Otherwise, the story is pretty impressive inside. Materials and trims are top-notch, with more premium look and feel that's only rivaled in VW's product line in the CC sedan (and possibly the Touareg). Ride quality is firm but supple enough to soak up medium-sized potholes. Some road noise is present, but it's not any more than you'd notice in sporty coupes that don't have the Eos's convertible top.
2012 Volkswagen Eos
Pop-up roll bars and parking sensors add more safety to the VW Eos.
Every Volkswagen Eos comes with standard anti-lock brakes and stability control, as well as airbags that protect the head and upper body on front passengers. The Eos also has a pop-up roll bar tucked behind the rear seats.
What it doesn't have is a complete set of crash-test results. The Insurance Institute for Highway Safety (IIHS) says it's a "good" performer in all its tests, but because it's a convertible, it doesn't grant it Top Safety Pick Status. On the other hand, the National Highway Traffic Safety Administration (NHTSA) hasn't tested the Eos at all.The pop-up head protection system in the Eos, which automatically deploys when the car senses a rollover is imminent, is a standout in this more cost-conscious end of the convertible market—employing a host of sensors to deploy just before it's needed, when a rollover is anticipated. Additional safety-minded goodies include an optional Park Distance Control and a Technology Package that includes upgrades to the lighting system (an adaptive swiveling function).
2012 Volkswagen Eos
There's not much wow factor in the Eos' options list, but it's outfitted with the right standard features.
The VW Eos doesn't have some of the latest technology features on its options list, but the list of standard features is fairly long.
Buyers can choose between the Komfort or Lux versions of the Eos.

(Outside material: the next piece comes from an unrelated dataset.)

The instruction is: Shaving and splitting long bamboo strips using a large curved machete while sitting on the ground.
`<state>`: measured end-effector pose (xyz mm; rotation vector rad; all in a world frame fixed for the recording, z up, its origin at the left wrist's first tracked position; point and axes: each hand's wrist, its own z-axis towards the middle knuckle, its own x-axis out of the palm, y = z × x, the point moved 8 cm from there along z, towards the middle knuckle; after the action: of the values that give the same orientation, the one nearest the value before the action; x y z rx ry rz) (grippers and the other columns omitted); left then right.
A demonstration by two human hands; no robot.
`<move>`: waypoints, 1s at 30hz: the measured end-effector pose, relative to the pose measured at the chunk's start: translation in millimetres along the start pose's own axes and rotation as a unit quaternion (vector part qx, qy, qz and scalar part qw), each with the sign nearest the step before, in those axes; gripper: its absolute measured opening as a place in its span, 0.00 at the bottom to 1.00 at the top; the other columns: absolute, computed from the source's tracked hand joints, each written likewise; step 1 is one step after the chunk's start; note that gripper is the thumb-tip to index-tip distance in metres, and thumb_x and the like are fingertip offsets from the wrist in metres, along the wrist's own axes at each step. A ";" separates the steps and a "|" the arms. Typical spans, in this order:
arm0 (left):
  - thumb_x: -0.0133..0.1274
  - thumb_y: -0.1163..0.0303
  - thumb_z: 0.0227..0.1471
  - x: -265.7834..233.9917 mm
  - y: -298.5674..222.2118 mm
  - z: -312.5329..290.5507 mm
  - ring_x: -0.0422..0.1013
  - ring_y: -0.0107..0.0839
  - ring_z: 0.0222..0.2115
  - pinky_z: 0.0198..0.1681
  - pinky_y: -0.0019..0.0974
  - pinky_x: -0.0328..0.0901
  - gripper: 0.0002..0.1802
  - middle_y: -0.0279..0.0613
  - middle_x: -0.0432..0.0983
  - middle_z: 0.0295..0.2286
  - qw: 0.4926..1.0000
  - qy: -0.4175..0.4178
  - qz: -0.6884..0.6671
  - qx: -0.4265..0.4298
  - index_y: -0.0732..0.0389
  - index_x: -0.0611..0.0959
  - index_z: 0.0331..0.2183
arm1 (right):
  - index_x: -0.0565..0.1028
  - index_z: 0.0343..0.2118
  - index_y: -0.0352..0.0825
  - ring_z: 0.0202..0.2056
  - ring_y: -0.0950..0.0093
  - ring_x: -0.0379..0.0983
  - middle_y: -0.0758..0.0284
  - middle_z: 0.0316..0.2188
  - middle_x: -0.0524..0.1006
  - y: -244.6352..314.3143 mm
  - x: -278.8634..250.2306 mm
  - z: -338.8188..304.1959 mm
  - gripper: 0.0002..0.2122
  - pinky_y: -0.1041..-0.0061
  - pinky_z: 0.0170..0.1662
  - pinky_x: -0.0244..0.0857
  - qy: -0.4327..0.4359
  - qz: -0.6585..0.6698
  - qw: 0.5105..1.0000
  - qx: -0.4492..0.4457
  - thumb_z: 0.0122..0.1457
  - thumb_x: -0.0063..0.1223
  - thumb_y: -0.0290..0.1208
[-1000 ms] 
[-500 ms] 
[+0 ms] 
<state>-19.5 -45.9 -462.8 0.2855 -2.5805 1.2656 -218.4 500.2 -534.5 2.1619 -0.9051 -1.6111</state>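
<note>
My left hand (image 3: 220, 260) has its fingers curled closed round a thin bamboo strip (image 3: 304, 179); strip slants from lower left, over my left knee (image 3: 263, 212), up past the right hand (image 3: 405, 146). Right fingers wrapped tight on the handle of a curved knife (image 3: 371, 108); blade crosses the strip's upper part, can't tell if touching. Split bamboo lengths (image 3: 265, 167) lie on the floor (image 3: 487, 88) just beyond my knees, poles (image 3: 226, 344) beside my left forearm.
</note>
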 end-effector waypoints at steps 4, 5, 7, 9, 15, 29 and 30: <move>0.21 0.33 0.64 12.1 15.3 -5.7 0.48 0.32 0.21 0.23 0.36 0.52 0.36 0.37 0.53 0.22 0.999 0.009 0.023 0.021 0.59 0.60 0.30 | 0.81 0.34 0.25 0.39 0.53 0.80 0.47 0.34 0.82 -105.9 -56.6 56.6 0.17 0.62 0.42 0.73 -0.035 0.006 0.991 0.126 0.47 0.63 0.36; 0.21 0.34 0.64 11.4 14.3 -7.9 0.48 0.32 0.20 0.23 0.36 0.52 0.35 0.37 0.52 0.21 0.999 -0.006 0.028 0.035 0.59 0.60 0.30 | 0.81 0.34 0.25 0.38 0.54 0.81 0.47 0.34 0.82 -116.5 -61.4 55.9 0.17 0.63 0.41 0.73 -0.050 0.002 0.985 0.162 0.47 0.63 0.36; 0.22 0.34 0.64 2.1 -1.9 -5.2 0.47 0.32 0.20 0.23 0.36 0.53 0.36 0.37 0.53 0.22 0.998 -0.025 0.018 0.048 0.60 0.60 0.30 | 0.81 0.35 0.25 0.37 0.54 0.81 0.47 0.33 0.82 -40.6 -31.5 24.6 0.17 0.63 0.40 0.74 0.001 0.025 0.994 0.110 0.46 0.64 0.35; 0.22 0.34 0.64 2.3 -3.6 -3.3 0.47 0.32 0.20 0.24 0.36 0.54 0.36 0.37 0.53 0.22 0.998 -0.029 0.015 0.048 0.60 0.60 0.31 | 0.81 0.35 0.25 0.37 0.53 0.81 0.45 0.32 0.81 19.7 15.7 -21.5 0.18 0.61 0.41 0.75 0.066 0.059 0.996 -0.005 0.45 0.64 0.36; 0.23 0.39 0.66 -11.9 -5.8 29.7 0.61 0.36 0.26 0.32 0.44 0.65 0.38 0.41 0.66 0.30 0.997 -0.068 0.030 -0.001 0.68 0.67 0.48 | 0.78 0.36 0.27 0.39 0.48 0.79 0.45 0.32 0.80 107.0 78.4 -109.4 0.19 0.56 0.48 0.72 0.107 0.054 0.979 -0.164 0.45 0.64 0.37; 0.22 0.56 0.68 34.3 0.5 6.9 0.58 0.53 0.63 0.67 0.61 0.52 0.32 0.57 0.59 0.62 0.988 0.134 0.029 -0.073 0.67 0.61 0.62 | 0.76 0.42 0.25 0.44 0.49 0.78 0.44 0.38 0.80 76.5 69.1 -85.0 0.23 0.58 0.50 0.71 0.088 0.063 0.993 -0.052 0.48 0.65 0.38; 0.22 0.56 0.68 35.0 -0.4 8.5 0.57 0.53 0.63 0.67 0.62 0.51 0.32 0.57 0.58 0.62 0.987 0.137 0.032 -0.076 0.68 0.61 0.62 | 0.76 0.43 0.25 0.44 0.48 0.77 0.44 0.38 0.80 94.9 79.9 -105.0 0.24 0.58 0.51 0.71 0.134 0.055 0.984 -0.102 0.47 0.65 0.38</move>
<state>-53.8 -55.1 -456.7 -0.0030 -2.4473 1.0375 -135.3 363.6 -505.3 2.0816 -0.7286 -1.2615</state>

On either one, there's standard power features, including power windows, locks, mirrors, and of course, the power-folding hardtop. VW also includes standard Bluetooth, a leather-wrapped steering wheel with audio controls, and an LCD touchscreen that controls the stereo system.
Vinyl upholstery--"leatherette" is the marketing word--is the standard upholstery on Komfort models, but Lux editions have a choice of leather trim and a power driver seat. The Lux also gets a 600-watt, ten-speaker Dynaudio premium surround system, a navigation system with hard-drive music storage, Sirius Satellite radio, and SD memory-car slot, and steering-wheel controls.
iPod connectivity is a stand-alone option, but there are several packages, including a Technology Package that includes adaptive front headlamps. Also available on the Lux is a sport suspension and larger 18-inch alloy wheels.
2012 Volkswagen Eos
Four-seat convertibles don't get much more efficient than the VW Eos.
Volkswagen launched the Eos in 2007 with a choice of four- and six-cylinder engines, but it's since trimmed the lineup to include just the turbocharged four, with a choice of manual or DSG automatic transmissions.
The four-cylinder produces great EPA ratings for the Eos, one of the few four-seat convertibles that gets fuel economy of more than 30 mpg. The manual-transmission models earn 21/31 mpg, while versions that shift via the automatic transmission have an EPA rating of 22/30 mpg.
The Eos' combined ratings are better even than a Mazda Miata, and that makes the Eos one of the greenest convertible picks on the market.